Description of the task: Filter out every line below that lacks "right", and copy the rest.

[[ Supplied material open ]]

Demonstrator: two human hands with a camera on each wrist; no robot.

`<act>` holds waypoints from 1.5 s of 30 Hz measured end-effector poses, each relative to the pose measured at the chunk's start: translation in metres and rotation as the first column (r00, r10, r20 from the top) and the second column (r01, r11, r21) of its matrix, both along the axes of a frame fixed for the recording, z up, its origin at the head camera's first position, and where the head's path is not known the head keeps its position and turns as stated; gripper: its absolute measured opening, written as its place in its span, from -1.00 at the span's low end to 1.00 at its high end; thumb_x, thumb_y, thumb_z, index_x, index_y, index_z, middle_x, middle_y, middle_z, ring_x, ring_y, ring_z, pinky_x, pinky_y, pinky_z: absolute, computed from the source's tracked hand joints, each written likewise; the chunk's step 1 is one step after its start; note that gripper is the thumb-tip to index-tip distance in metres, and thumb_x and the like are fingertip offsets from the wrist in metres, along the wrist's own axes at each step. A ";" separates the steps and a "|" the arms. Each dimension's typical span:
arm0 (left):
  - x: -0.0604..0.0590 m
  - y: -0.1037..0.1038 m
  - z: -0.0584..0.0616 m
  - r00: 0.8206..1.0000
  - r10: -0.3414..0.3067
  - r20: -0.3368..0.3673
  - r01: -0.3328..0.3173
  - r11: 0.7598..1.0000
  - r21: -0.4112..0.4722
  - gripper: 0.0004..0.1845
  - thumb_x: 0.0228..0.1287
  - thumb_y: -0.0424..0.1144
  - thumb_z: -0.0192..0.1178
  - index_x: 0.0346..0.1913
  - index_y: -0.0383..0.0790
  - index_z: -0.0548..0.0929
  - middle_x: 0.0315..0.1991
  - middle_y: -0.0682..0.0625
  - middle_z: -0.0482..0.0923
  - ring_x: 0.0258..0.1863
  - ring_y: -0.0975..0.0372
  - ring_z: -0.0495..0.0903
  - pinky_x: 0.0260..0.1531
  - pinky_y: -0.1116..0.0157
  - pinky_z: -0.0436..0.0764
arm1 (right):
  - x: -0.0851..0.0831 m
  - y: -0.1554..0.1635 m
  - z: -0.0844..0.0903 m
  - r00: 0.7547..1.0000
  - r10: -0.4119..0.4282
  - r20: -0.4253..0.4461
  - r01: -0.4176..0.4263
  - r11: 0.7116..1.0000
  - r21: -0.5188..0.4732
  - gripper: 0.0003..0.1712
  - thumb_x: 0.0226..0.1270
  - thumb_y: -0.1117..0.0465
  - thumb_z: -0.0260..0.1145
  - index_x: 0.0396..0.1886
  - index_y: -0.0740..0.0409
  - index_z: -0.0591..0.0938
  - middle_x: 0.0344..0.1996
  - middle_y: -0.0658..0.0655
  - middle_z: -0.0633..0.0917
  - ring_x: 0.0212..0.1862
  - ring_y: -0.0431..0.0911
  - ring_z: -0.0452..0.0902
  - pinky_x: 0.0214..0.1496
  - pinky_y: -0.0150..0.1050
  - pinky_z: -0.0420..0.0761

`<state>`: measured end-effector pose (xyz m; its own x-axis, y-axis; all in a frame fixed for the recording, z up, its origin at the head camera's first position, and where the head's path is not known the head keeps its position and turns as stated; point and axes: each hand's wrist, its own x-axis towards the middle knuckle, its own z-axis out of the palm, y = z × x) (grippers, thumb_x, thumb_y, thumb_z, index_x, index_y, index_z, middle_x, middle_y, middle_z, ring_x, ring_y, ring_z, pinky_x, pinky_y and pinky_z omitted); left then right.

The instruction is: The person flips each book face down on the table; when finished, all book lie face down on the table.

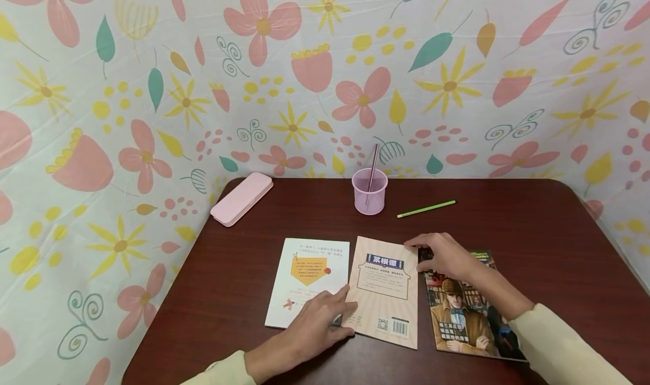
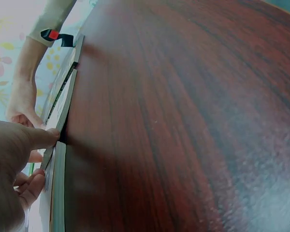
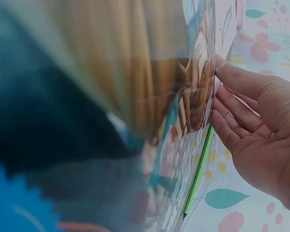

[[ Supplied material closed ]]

Output below:
arm1 (right):
`<state>`: measured end-effector pose (xyz m; its own x-axis, y-axis; all in a frame fixed for the recording, z up, its origin at the head camera's first position, and where the head's path is not known the head keeps its position and turns as stated; point and axes: each hand's wrist, its own x-axis towards the middle knuckle, its own z-axis out of the palm, y = z × x) (grippers, thumb_x, thumb_y, thumb_z, index_x, index_y, index_z, middle_x, middle_y, middle_z, ring_x, ring_y, ring_z, pinky_x, pinky_y and pinky_z omitted); left then right.

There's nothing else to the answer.